Portofino Dry Gin. Tutto omaggia il borgo di Portofino. Dal design dell’etichetta, ai 21 ingredienti utilizzati, molti dei quali coltivati o raccolte a mano sul monte di Portofino. Ogni botanica, tra cui ginepro, limone, lavanda, rosmarino, iris, maggiorana, salvia, viene distillata separatamente, per poi essere miscelata insieme alle altre. Agrumato, floreale, piacevolmente speziato.
“U Spessià ” Gin. Andrea Bruzzone, produttore di vino e di liquori e distillati con l’Opificio Clandestino degli In-Fusi, firma questo gin che celebra nel nome la figura del farmacista che, un tempo, ricercava tra decine di piante le cure adatte per ogni malattia.
Taggiasco ExtraVirgin. Un gin molto particolare che, come suggerisce il nome, ha tra gli ingredienti le olive Taggiasche. Nasce da un’intuizione di Paolo Boeri (Olio Roi) e Davide Pinto, titolare di diversi locali di successo a Torino. Alla balsamicità del ginepro e la dolcezza dell’olive si aggiungono altre botaniche, tra cui il pepe rosa, che fa capolino sul finale del sorso. Categoria Distilled Gin.
969 Gin È un distilled a 40 gradi. Poche botaniche, sei, tra cui spiccano arancia amara, liquirizia e una nota di alghe marine per richiamare la iodatura della città . Prodotto dai ragazzi del Gradisca Cafè, il “suo obiettivo è di riportare il gin a quello che era prima che iniziasse a gonfiarsi la bolla dei gin tonic”.
Gin: i metodi produttivi
Le tecniche di produzione di un gin possono essere molto diverse. Senza entrare in particolari sofismi, possiamo individuarne tre. I London Dry Gin sono frutto di un’unica distillazione nella quale sono presenti tutte le botaniche (a partire dal ginepro, ovviamente) che caratterizzano il prodotto. Nessuna botanica può essere aggiunta successivamente. Nel caso di un Distilled Gin, invece, botaniche e aromatizzazioni possono essere aggiunte anche dopo la distillazione, per dare una firma peculiare al prodotto.

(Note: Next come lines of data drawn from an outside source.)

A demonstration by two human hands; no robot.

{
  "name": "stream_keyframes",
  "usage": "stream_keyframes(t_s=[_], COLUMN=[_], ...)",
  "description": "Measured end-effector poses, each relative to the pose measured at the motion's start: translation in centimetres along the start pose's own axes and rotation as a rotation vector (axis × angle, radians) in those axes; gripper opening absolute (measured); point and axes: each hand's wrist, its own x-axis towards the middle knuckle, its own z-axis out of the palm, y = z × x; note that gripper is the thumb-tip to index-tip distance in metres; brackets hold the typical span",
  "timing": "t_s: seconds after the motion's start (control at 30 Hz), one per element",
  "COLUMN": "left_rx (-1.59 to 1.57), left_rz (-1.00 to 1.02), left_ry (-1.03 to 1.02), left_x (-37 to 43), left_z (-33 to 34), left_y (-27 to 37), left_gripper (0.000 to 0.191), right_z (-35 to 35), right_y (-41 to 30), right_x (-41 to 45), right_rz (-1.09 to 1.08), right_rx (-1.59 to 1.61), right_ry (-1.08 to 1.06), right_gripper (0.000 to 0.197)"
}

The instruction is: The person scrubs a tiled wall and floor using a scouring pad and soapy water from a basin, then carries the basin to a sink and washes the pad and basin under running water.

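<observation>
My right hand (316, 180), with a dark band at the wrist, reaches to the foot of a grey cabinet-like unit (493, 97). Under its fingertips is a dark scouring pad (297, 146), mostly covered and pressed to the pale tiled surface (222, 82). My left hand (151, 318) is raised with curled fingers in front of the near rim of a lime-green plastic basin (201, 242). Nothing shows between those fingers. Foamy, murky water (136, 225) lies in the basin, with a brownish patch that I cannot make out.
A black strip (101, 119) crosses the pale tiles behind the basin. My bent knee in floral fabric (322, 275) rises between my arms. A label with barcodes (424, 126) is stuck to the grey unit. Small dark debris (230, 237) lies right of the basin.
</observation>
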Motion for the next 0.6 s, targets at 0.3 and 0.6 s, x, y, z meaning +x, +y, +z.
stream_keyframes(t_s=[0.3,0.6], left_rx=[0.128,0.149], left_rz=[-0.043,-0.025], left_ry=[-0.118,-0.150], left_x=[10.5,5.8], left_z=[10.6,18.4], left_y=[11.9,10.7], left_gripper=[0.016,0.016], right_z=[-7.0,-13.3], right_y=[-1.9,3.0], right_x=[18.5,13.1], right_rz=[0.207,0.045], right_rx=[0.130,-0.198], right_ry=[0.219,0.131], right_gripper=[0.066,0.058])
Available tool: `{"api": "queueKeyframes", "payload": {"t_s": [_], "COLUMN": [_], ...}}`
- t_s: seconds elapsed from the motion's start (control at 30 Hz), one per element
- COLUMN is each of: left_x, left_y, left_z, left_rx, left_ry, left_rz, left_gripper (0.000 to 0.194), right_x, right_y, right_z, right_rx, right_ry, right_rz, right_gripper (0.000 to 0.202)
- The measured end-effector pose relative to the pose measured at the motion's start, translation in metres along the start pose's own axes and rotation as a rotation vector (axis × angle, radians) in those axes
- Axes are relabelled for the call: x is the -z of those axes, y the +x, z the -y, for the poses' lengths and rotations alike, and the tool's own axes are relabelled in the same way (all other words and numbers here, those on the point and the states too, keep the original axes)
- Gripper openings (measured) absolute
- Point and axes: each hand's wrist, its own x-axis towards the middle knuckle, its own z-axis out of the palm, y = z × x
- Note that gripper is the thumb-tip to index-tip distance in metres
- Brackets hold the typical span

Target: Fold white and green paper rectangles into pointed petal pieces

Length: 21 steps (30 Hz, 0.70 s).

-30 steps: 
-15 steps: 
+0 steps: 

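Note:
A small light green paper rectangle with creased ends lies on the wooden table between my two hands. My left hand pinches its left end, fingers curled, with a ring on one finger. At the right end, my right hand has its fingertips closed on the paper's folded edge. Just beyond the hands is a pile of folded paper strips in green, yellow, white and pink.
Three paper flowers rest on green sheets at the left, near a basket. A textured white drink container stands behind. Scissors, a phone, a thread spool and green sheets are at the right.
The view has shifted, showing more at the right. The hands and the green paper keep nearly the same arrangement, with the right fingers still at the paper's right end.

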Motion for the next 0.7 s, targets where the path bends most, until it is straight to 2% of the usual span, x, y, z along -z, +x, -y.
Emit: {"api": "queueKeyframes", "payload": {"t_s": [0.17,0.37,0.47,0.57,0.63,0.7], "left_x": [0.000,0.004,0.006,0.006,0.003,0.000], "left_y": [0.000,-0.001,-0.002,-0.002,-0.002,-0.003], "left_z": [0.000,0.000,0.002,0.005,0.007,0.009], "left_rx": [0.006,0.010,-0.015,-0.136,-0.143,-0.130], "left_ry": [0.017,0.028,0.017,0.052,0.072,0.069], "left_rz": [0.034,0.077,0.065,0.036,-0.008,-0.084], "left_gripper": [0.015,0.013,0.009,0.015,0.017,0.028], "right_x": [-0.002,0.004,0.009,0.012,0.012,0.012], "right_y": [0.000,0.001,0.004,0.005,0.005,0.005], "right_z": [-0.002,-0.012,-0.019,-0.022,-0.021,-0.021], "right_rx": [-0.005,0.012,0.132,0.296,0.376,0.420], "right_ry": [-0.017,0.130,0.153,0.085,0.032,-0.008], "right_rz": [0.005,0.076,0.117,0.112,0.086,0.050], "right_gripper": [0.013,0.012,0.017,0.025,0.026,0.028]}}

Il terzo sistema produttivo è a freddo e non prevede una distillazione. Si chiama Cold Compound e comporta la miscelazione a freddo in alcol cerealicolo neutro dei botanici tipici del gin. Una tecnica usata ancora oggi e che ha preso il via in epoca proibizionista, quando c’era l’usanza di produrre gin illegalmente procedendo alla macerazione addirittura in vasche da bagno (da qui il nome di Bathtub gin).
Gin: le tipologie
Su alcuni scaffali potremo incontrare il Jenever, che è un po’ il papà del gin: un distillato che arriva dall’Olanda nato nel XVII dopo che Franciscus Sylvius de Bouve, farmacista olandese, creò un prodotto a base di olio essenziale di ginepro e alcol di grano per ottenere un diuretico a basso costo. Il suo sapore è molto diverso dal gin, meno balsamico e netto, indirizzato verso note addolcite di granaglia (all’olfatto ricorda più un whisky giovane).
L’Old Tom Gin è il punto di incontro tra il London Dry e il Jenever, essendo più dolce (è possibile un’aggiunta di zucchero) e a base di diversi cereali. Il navy strenght è un gin a gradazione piena, imbarcato un tempo sulle navi della marina militare britannica. Il Plymouth Gin è invece una denominazione geografica che indica la produzione nella piccola, omonima cittadina, dove oggi esiste una sola distilleria (la storica Black Friars, attiva dal 1793). Infine, esiste lo sloe gin, un liquore molto apprezzato dagli inglesi, ottenuto dall’infusione in gin di bacche di prugnolo selvatico.